Recorded information:
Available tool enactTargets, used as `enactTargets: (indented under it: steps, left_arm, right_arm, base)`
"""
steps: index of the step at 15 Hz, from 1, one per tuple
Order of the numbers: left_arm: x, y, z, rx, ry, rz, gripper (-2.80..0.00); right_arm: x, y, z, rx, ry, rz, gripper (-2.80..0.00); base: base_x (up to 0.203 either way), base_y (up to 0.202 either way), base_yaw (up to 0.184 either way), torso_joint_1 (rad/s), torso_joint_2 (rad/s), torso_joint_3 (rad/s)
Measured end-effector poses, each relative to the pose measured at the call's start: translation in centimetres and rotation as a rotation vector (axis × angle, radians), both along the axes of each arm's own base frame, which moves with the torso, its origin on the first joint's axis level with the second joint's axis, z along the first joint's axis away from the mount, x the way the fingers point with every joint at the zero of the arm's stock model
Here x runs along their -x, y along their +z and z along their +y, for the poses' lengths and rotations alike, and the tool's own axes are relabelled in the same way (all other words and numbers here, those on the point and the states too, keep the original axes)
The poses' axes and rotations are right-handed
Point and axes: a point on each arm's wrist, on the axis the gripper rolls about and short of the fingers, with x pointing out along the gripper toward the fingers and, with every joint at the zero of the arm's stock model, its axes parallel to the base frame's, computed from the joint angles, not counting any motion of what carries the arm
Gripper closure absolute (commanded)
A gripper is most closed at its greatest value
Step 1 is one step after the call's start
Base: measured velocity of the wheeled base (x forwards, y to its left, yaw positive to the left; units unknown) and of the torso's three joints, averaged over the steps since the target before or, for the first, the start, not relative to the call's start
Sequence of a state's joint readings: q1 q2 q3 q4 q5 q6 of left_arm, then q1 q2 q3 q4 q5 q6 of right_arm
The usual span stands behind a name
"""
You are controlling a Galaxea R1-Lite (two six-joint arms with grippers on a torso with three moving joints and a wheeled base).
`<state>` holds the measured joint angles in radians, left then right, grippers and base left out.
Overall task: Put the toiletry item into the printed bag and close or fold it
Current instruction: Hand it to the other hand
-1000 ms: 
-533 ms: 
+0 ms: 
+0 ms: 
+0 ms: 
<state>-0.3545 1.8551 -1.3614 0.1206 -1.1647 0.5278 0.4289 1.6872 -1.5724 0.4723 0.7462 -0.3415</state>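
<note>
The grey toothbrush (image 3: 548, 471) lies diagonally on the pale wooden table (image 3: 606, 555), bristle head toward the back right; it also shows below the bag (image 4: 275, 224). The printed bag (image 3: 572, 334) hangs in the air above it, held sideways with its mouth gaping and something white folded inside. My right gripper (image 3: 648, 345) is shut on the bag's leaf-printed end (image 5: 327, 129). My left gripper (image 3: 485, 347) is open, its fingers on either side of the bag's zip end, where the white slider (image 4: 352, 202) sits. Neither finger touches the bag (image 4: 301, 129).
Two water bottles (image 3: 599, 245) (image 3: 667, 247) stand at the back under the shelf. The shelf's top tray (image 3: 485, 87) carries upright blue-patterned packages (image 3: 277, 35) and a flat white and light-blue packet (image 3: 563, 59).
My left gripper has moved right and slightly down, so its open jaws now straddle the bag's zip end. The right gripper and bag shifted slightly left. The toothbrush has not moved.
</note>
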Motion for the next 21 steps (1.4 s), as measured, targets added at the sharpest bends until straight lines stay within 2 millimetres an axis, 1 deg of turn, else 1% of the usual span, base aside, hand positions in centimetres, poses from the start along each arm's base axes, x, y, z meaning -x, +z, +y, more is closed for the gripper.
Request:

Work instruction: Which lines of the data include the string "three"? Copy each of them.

Response box:
Base: measured velocity of the wheeled base (x forwards, y to its left, yaw positive to the left; units unknown) and of the torso's three joints, averaged over the steps since the target before or, for the first, the start, not relative to the call's start
You are controlling a Galaxea R1-Lite (two six-joint arms with grippers on a torso with three moving joints and a wheeled base).

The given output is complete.